A computer scientist at Washington University in St. Louis has developed a way to coax cells to do natural things under unnatural circumstances, which could be useful for stem cell research, gene therapy and biofuel production.
Michael Brent, the Henry Edwin Sever Professor of Engineering in the School of Engineering & Applied Science, has designed an algorithm, called NetSurgeon, that recommends genes to surgically remove from a cell’s genome to force it to perform a normal activity in a different environment or circumstance. For example, ordinary baker’s yeast cells normally produce a lot of alcohol, a biofuel, when fed sugar extracted from the edible kernels of corn plants. NetSurgeon designed genetic surgeries that convinced the cells to make more alcohol when fed a type of sugar found in the inedible leaves and stalks.

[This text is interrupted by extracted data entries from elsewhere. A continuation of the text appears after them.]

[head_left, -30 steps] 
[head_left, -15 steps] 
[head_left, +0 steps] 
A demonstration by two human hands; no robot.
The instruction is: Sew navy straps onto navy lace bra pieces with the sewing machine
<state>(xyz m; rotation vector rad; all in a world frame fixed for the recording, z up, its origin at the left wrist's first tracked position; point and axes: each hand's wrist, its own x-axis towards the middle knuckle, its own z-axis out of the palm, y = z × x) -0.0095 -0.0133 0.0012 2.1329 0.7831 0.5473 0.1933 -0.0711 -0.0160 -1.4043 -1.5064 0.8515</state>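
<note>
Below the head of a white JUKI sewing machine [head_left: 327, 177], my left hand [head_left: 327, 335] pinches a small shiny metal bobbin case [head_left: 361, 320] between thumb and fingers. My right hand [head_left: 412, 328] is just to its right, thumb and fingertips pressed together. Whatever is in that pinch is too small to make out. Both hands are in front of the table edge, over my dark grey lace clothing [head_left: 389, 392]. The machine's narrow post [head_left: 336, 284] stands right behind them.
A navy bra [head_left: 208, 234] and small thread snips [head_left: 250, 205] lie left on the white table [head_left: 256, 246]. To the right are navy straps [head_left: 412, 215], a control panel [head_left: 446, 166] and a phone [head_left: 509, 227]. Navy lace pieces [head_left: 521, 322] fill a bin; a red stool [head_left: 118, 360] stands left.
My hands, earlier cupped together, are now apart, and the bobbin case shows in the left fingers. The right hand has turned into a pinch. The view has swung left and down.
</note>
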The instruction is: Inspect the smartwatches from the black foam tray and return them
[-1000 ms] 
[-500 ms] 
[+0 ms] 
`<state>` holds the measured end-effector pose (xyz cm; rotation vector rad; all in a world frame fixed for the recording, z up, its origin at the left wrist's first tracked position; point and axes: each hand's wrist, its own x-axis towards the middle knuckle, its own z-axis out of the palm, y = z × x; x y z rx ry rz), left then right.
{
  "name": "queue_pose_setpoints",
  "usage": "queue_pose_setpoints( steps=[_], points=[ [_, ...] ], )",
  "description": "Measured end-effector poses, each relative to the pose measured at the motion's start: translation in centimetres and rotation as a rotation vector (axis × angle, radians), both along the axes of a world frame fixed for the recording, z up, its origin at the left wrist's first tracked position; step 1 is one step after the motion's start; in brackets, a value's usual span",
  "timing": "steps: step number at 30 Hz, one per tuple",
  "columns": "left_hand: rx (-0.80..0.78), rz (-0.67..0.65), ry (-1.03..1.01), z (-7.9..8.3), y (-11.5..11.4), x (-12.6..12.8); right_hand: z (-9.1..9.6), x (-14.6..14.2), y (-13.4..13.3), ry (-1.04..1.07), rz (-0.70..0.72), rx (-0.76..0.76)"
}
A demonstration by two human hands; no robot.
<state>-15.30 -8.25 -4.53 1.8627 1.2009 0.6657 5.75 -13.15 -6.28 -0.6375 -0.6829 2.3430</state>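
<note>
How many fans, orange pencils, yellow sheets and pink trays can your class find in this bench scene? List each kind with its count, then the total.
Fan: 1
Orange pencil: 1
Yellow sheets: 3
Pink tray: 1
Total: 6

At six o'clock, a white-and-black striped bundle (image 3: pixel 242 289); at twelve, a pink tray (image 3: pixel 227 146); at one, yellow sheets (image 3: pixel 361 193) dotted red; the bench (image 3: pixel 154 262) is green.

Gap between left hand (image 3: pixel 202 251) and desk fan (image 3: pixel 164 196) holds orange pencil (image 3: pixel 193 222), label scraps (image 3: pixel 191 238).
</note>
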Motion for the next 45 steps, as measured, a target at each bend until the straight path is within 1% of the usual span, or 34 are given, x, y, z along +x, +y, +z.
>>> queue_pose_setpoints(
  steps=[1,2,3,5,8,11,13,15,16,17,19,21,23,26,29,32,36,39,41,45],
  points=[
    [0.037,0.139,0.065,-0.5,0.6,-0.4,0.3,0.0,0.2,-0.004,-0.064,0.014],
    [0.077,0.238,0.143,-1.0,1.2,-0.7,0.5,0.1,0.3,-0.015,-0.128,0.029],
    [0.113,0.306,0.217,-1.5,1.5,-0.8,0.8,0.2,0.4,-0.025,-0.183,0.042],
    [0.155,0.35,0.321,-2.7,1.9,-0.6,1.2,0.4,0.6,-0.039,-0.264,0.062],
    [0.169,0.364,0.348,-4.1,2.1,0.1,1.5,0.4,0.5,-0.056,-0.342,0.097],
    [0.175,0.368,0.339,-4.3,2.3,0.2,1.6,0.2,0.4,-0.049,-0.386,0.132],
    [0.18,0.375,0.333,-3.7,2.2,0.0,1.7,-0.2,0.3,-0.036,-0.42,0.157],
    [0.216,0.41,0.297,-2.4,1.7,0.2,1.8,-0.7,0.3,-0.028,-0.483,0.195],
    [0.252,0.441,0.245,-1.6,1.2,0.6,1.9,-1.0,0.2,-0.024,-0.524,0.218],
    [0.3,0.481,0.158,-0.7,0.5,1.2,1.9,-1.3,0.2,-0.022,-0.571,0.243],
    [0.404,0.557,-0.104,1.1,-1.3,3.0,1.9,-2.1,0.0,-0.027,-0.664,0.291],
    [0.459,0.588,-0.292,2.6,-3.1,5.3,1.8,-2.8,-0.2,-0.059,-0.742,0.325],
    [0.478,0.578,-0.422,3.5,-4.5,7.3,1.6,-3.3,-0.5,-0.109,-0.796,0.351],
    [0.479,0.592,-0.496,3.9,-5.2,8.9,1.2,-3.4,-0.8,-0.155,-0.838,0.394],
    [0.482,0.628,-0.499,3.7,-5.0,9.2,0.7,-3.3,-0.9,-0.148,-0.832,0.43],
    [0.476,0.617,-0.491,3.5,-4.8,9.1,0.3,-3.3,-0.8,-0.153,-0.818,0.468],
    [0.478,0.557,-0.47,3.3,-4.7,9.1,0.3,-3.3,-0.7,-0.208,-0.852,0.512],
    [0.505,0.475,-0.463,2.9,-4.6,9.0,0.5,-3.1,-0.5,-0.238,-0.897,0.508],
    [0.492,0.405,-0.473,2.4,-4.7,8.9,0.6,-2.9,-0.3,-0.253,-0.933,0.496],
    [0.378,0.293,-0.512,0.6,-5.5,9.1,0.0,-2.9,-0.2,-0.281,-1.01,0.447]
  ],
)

The research is published in PNAS Early Edition Oct. 31.
“Yeast have been engineered to make alcohol out of xylose, a type of sugar found in the woody parts of plants, but they don’t do it very well,” Brent said. “We think the problem is not that they can’t do it, but that they don’t want to. So we have to convince them by making them use the same set of genes they use when they’re fed sugar from corn kernels. We sometimes think about this as causing the yeast to ‘hallucinate’ that they are in a sugar they like to turn into alcohol.
“Ultimately, what we want to impact is the behavior of the cells and the ways they respond to things,” Brent said. “One of the ways they respond is by changing the mix of cellular parts they are making. We’re trying to engineer the cells to change the mix of parts to do something associated with desirable behaviors, like becoming a liver cell or producing a biofuel. We call this ‘transcriptome engineering,’ because it changes the control circuits in order to change the production of many parts at once, rather than focusing on one part at a time.”
Brent’s research group focuses transcriptional regulatory networks, the control circuits by which cells sense their situation and respond to it by changing how much protein is made from each gene. The key components of these networks are transcription factors, or proteins that turn genes on and off. NetSurgeon takes in the current production level from each gene and the goal level and suggests transcription factors to remove, by deleting the genes that encode them, in order to move production levels toward the goals.
“If you have a stem cell and want it to be a liver cell, you want to cause it to turn its genes up and down to match the levels found in a liver cell,” Brent said.
While Brent’s lab has been studying the way yeast responds to excess sugar, Brent said this technique can be applied to any organism.
“Many of the same circuits exist in human cells and are even drug targets,” he said.
He has made it available as open source software at mblab.wustl.edu.